What needs to be done -> How many lines in the entries below include the word "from"? Respond with the number only.
Segment Start: Recorded information
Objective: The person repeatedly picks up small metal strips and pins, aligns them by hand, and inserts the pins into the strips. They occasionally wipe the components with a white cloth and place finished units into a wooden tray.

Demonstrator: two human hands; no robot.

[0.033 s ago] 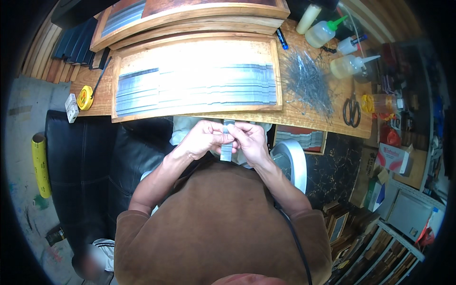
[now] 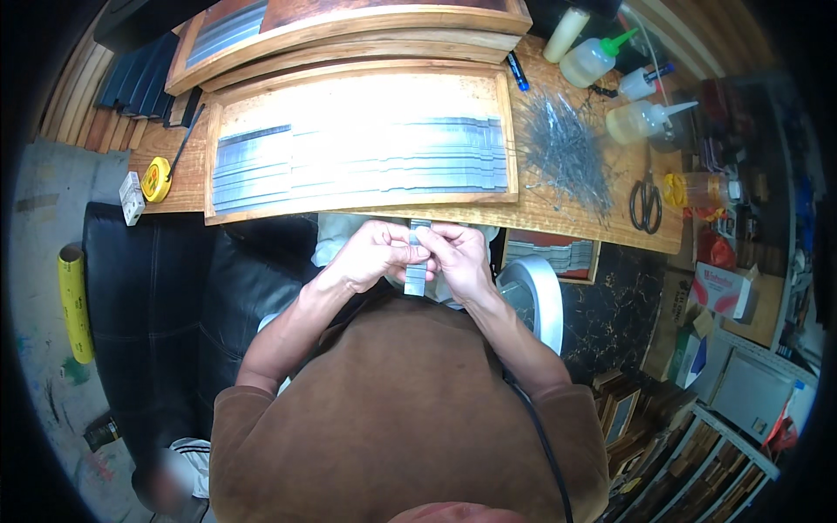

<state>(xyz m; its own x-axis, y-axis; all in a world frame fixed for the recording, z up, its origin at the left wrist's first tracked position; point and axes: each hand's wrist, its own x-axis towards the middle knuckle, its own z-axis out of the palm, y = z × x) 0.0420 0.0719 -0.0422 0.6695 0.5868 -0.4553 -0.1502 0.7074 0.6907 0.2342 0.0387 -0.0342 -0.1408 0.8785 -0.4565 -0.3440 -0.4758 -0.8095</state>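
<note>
Just below the table's front edge, my left hand (image 2: 377, 256) and my right hand (image 2: 462, 260) meet around a narrow grey banded strip (image 2: 416, 281). Thumbs and fingers of both hands pinch its middle; its lower end sticks out toward my brown shirt. Whether it is one piece or several thin ones pressed together I cannot tell. Beyond my hands, a shallow wooden tray (image 2: 366, 209) holds rows of similar grey strips (image 2: 261, 170), partly washed out by glare. To its right lies a tangled heap of thin dark strands (image 2: 567, 152).
Scissors (image 2: 646, 206), a green-tipped squeeze bottle (image 2: 591, 63) and another squeeze bottle (image 2: 638, 122) stand or lie at the table's right. A yellow tape measure (image 2: 157, 179) is at its left. More wooden trays (image 2: 366, 48) are stacked behind. A black couch (image 2: 144, 296) is left of me.
</note>
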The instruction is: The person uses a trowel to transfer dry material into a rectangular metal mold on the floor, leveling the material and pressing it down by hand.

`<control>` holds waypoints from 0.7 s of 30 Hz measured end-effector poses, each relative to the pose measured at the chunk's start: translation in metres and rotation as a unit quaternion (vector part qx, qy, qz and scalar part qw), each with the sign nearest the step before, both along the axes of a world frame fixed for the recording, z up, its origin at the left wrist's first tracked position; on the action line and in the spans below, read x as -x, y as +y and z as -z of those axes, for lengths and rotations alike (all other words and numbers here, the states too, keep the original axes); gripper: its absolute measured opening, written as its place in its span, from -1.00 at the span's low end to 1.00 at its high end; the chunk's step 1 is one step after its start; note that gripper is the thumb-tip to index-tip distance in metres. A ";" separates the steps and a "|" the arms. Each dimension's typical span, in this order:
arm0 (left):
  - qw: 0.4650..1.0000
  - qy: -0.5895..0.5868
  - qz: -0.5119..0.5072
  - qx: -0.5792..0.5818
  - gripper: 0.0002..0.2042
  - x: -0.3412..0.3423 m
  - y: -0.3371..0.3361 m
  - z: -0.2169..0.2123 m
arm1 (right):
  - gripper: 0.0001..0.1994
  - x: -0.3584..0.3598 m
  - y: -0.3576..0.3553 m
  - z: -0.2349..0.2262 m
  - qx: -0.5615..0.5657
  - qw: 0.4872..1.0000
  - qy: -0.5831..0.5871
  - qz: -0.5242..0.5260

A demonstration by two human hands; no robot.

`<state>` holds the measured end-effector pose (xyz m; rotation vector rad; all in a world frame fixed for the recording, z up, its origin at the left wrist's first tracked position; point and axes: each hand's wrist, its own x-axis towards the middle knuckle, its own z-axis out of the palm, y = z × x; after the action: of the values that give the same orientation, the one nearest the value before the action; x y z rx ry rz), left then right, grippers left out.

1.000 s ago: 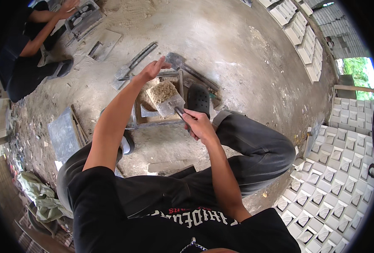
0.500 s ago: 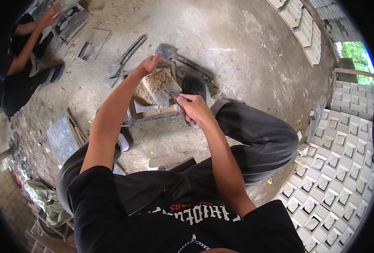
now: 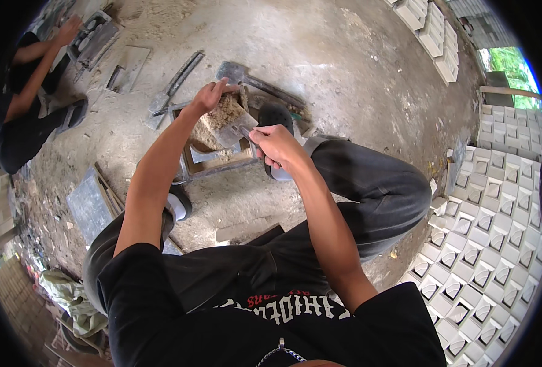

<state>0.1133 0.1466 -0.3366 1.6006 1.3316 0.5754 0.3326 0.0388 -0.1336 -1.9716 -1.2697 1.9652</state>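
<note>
My right hand (image 3: 274, 145) grips the handle of a flat-bladed trowel (image 3: 235, 131). Sandy mix (image 3: 225, 113) lies at the blade's far end and spills into a square mould frame (image 3: 219, 166) on the floor between my feet. Inside the near part of the frame, a pale curved shape (image 3: 205, 156) shows, partly covered by mix. My left hand (image 3: 211, 96) is at the frame's far left corner, fingers stretched out over the mix and holding nothing. Whether its fingertips touch the mix cannot be made out.
Beyond the frame lie a spade-like tool (image 3: 261, 84) and a long metal tool (image 3: 176, 82). Grey boards (image 3: 92, 199) lean at left. Another person's hand (image 3: 70, 29) works over a second mould (image 3: 96, 38). Patterned blocks (image 3: 460, 281) are stacked at right, more blocks (image 3: 431, 37) far right.
The trowel blade has tipped, and its heaped mix has slid off toward the far part of the frame. My left hand remains near the far corner. The whole view has shifted slightly.
</note>
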 end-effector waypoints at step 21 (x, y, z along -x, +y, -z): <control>0.935 0.114 -0.127 -0.311 -0.77 0.012 -0.085 -0.019 | -0.61 -0.048 -0.051 0.018 -0.119 0.987 -0.083 -0.062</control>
<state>0.1009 0.0611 -0.3179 2.0601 1.6478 1.0762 0.3804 -0.0119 -0.1518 -2.0139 -1.6177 1.6313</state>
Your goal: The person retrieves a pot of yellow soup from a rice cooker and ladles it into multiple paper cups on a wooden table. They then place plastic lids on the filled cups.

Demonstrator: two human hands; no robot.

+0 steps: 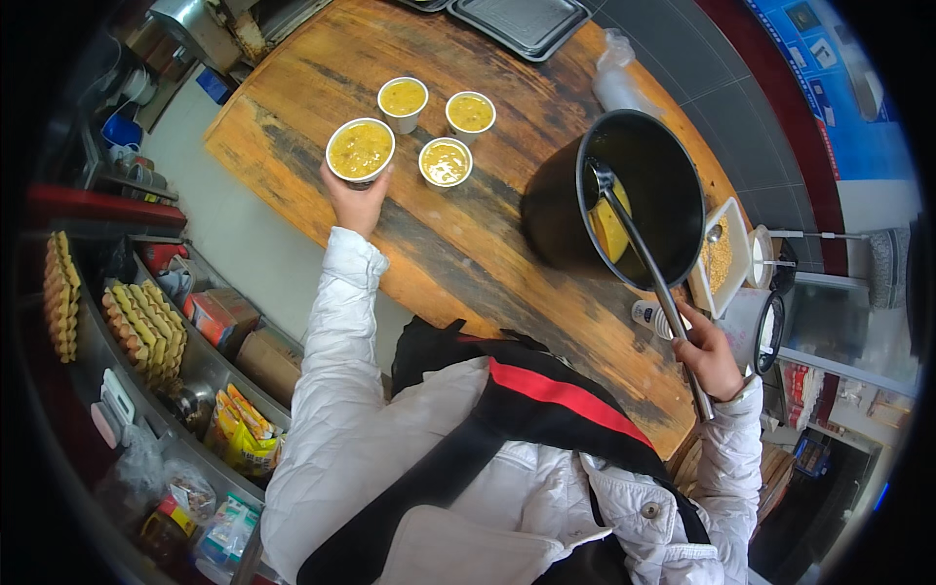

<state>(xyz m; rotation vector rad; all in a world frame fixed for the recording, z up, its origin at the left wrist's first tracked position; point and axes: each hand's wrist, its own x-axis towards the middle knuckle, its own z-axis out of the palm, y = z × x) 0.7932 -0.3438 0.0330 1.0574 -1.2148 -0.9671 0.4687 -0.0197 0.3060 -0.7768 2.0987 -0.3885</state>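
Four cups point(429, 127) sit upper centre; my left hand point(356, 200) grips the nearest cup point(360, 150), fingers closed. Right hand point(710, 356) wraps the ladle point(643, 263), its bowl seemingly in the pot point(624, 195). Best kept level, set gently.

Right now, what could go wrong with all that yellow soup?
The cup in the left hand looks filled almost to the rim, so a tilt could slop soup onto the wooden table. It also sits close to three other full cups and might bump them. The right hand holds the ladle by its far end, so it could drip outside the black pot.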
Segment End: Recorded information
Result of the task -> 2